Смотрели. Те же, да не те. Этот Ульяш вытащил его тогда из кабака на Балчуге. Между ними обоими стали прожитые врозь года — Сибирь, воеводы, заботы, остяцкая княжна, светлый протопоп, тихая скорбь по Анне. Почувствовал Тихон, что в нем, должно, убывает сила, что ли, — ведь и душа тронулась пеплом седины…
С криком, смехом, слезами поднялись все по лестнице в сенцы, в горницу, стали разоболокаться, сели. И горница та же самая — тут писано было когда-то челобитье от городских и посадских людей, что подавал царю он, Тихон. Та же горница, а стала как-то тоже мала, что ли… Жизнь обременяла, теснила, как разраставшийся лес, говорила, что вчера ушло, что завтра приводит не то, что сегодня, и от этого слова «завтра» тянуло холодком.
А каково оно будет, это «завтра»?
Набилось народу дополна, червем проползла вперед востроглазая старуха Варварушка — жива была!

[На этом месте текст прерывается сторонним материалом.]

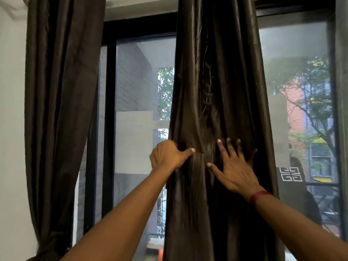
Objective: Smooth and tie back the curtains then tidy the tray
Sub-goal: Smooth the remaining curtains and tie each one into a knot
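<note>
the centre curtain hangs in front of the window, between two panes, and falls in loose vertical folds. the left curtain hangs well apart from it, at the wall side, and appears drawn in near its lower end. whether a tie holds it there cannot be told. the tray is not in view.

state of the hands: the left hand grips the left edge of the centre curtain, fingers wrapped behind the cloth and thumb pressed on the front. the right hand lies flat on the front of the same curtain, fingers spread wide, holding nothing.

handling, judged from sheen and drape: the cloth is thin, soft and light, with a satin-like face likely to slide under a flat palm. it has no stiffness, so gathered folds will probably fall loose when let go. a line of irregular marks, possibly pulled threads or stitching, runs down the middle of the panel above the hands, so treat snagging as a risk.

where to take hold: grip the side edges at about the present height of the hands. gather the full width into one bundle before tying. smooth downward along the folds with light palm pressure.
</note>
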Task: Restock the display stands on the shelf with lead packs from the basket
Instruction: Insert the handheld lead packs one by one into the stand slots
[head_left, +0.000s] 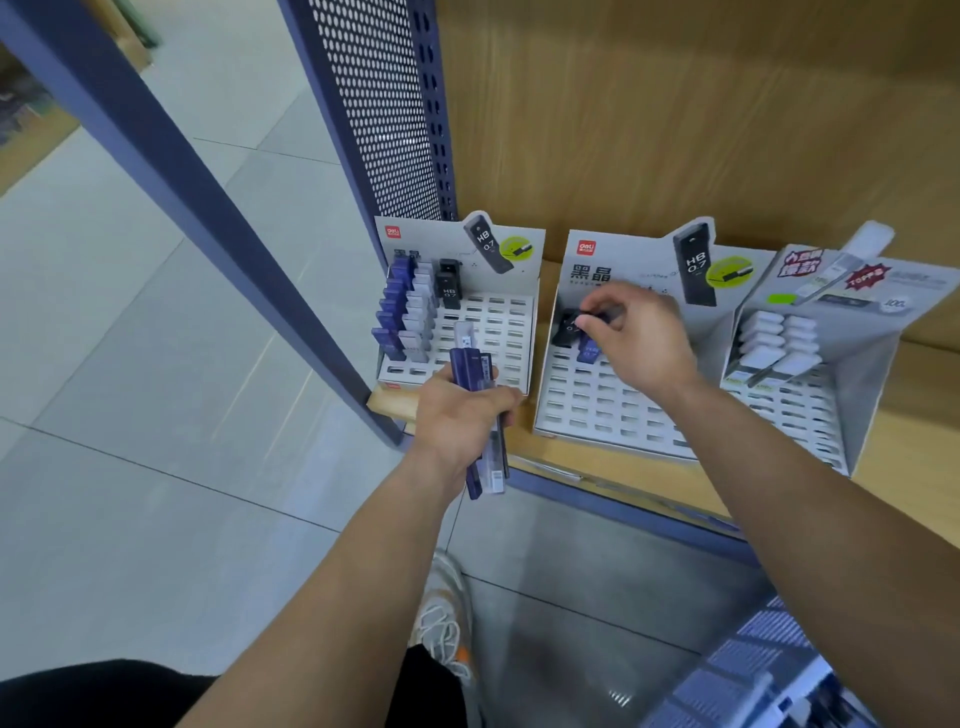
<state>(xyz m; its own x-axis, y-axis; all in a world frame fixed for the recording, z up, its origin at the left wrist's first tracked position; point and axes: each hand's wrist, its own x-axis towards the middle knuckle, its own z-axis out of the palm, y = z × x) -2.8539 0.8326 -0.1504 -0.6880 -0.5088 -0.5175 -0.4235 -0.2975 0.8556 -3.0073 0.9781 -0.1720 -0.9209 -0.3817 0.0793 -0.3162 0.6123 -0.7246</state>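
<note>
floor: grey tiles, open left of the blue upright | shelf: wood, left stand, middle stand, right stand abreast near its front edge | basket: low right, blurred | left hand: grips bundle of lead packs before left stand | right hand: pinches one pack over middle stand

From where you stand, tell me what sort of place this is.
Probably a stationery shop: printed display stands holding lead packs, set on a retail shelf with a perforated metal side panel.
</note>
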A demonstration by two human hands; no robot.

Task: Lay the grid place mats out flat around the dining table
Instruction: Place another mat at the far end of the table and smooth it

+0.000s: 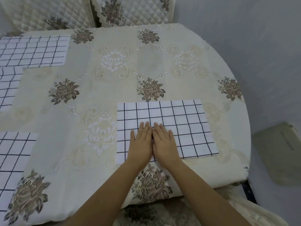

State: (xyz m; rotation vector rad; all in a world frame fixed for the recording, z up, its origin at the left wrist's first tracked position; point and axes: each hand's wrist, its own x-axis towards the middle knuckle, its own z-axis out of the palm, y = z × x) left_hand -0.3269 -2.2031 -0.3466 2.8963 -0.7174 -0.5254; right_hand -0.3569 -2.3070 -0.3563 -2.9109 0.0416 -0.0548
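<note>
While hands (142, 141) press it, mat (187, 124) clears table (231, 128) edge.

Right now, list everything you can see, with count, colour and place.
mats: four, white with dark grid; one near right, three at the left edge
tablecloth: one, cream with brown flowers, under the mats
chairs: two, cream quilted, far side
flat object: one, grey-beige, right, past the tablecloth's edge
left hand: one, flat on the near-right mat
right hand: one, flat on the same mat, beside the left
</note>
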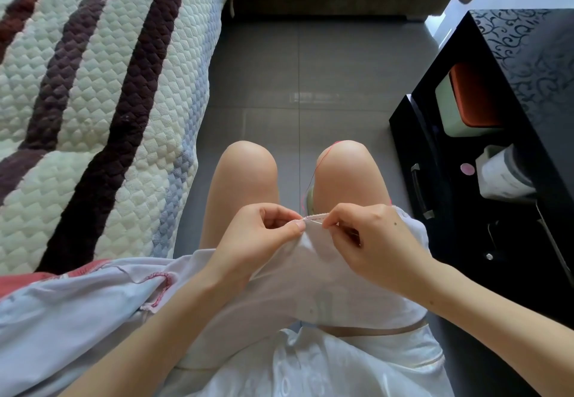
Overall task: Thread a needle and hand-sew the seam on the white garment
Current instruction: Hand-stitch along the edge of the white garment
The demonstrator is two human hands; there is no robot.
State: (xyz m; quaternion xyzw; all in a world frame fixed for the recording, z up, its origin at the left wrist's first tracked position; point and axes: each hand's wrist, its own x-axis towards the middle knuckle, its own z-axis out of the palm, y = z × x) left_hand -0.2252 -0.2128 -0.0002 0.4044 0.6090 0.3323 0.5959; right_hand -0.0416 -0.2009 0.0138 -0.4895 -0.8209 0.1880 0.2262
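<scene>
The white garment (310,275) seam (314,217) is pinched by the left hand (259,236); just beside that grip, seemingly a needle (319,224) is pinched by the right hand (374,241).

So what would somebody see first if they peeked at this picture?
The hands in the middle: the left hand pinches the edge of the white garment, and the right hand pinches a needle at the seam. Pink thread trails over one knee, and a striped quilt fills the left side.
</scene>
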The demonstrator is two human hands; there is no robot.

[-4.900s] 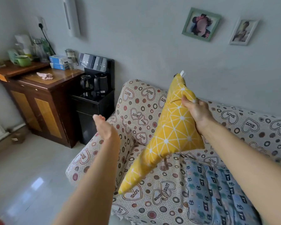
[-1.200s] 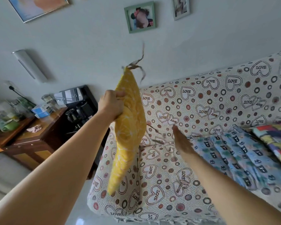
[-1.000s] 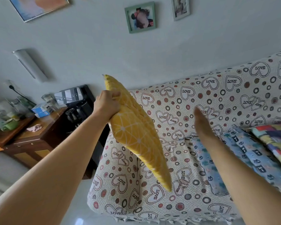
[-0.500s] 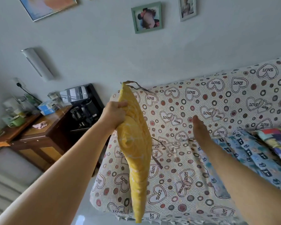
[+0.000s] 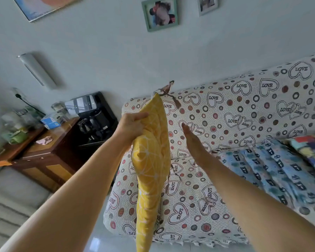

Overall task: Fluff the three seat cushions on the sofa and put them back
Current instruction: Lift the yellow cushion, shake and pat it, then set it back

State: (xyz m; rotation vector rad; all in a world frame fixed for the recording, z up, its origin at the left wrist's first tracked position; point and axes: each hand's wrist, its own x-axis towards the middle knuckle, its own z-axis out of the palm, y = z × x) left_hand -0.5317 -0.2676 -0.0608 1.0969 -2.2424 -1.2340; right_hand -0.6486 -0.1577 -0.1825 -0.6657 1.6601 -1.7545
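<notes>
Yellow cushion point(image 5: 151, 160) x1, hanging edge-on in air over L end of sofa point(image 5: 225, 113). L hand point(image 5: 133, 124): fingers curled, gripping its upper part. R hand point(image 5: 193, 140): fingers straight, flat, just beside it, holding nothing. On seat: blue cushion point(image 5: 280, 171) x1, multicolour cushion point(image 5: 313, 150) x1. Total 3 cushions.

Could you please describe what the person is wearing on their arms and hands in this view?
Nothing worn shows here. The left hand and right hand are bare, with no glove, ring or bracelet visible. The left forearm and right forearm are bare too, down to the frame's edge: no sleeve, cuff or watch in view.
</notes>
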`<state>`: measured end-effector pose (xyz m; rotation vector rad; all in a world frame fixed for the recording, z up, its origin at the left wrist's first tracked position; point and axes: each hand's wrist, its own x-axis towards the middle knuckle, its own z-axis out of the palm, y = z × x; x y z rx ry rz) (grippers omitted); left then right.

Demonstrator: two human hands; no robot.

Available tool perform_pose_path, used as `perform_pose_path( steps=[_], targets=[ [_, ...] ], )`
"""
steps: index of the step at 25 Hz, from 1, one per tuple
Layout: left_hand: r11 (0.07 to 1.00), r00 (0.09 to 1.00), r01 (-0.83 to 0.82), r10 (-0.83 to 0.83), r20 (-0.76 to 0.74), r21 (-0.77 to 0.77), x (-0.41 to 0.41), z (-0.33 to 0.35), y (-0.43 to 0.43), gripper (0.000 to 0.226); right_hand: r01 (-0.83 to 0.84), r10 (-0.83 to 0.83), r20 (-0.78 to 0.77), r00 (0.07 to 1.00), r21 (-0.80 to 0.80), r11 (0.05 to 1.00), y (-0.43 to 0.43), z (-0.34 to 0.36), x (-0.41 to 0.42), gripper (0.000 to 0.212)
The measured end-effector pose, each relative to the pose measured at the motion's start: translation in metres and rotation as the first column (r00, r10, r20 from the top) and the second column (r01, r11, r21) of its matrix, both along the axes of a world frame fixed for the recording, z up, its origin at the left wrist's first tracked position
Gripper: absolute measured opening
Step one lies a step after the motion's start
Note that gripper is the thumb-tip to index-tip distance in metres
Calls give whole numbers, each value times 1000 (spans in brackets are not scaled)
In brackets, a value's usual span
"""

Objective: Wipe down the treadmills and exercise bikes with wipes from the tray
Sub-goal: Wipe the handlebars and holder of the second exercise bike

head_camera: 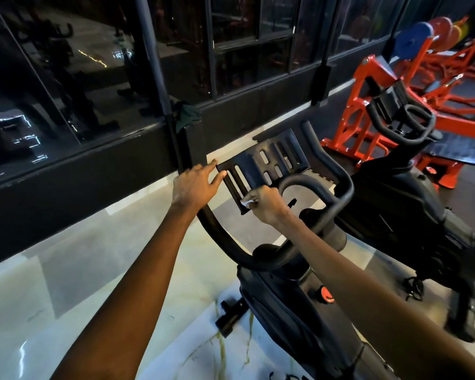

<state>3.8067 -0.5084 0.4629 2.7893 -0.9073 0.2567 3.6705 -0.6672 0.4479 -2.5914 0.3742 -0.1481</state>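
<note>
**Wipe pinched at the near edge of the bike's slotted rack**

The right hand [265, 205] is curled tight around a small white wipe [246, 202]. Only a crumpled corner of the wipe shows, poking out on the thumb side of the fist. That corner lies against the near lower edge of the black slotted rack [258, 163], which sits in front of the fist, inside the loop of the handlebar [335, 171]. The looped bar curves just to the right of the knuckles.

The left hand [196, 185] holds nothing. Its fingers are nearly straight and spread, and their tips reach the left edge of the rack, to the left of the wipe and slightly beyond it. Whether the palm also rests on the bar beneath is unclear, as the hand covers it.

Below both wrists stands the black frame of the exercise bike [285, 297], with a red knob [327, 294] under the right forearm. A second bike [412, 193] stands to the right of the grip. Orange weight machines [368, 86] stand beyond it. Dark windows [66, 78] run beyond the left hand, above a pale glossy floor [93, 270].
</note>
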Motion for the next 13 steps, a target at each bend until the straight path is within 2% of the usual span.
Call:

Она одна, пожалуй, только и осталась такой же, как прежде. Она жила Москвой, — какая там еще Сибирь, ежели на Москве вона какие дела! Московские!
— Тишенька, слыхали, поди, царевич у нас помер? Да уж какой был он хороший, да умный какой, да ученый…
Варварушка желтой лапкой, высунутой из рукава шушуна, смахнула слезку с глазка. — Да что это он, Варварушка?
— В одночасье помер. И сказывают по Москве — от патриарха. Проклял его, царя-то, патриарх! А как же? — откачнулась она назад: она-то все знает. — Клятву царь великую нарушил у гроба митрополита Филиппа. Бога царь не слушал — вот его патриарх анафеме и отдал. Все-то у него, у царя, ближние мрут — Морозовы оба, да тесть Илья Данилыч, да царевич Семен, да царевна Авдотья, да сама царица, а теперь, поди-ка, наследник… Неспроста дело!.. А что кругом деется? На войне наша взяла, хоть вся харя в крови, а теперь народ встает… Что в Соловках, у Зосимы да у Савватия, деется? Монахов стрельцы пушками бьют, а тем небесная рать помогает. Не будут соловецкие старцы за царя-отступника молиться, да и все оно тут… По лесам сплошь люди беглые таборами большими… А на Волге, сказывают, поднялся такой удалой молодец — всех к себе зовет, в парчу, в бархат наряжает, ружье дает непобедимое: хочет-де тот молодец идти на Москву… Да нешто может народ под проклятым царем быть, скажи ты мне? Не. зря ведь звезда с метлой по небу плавала!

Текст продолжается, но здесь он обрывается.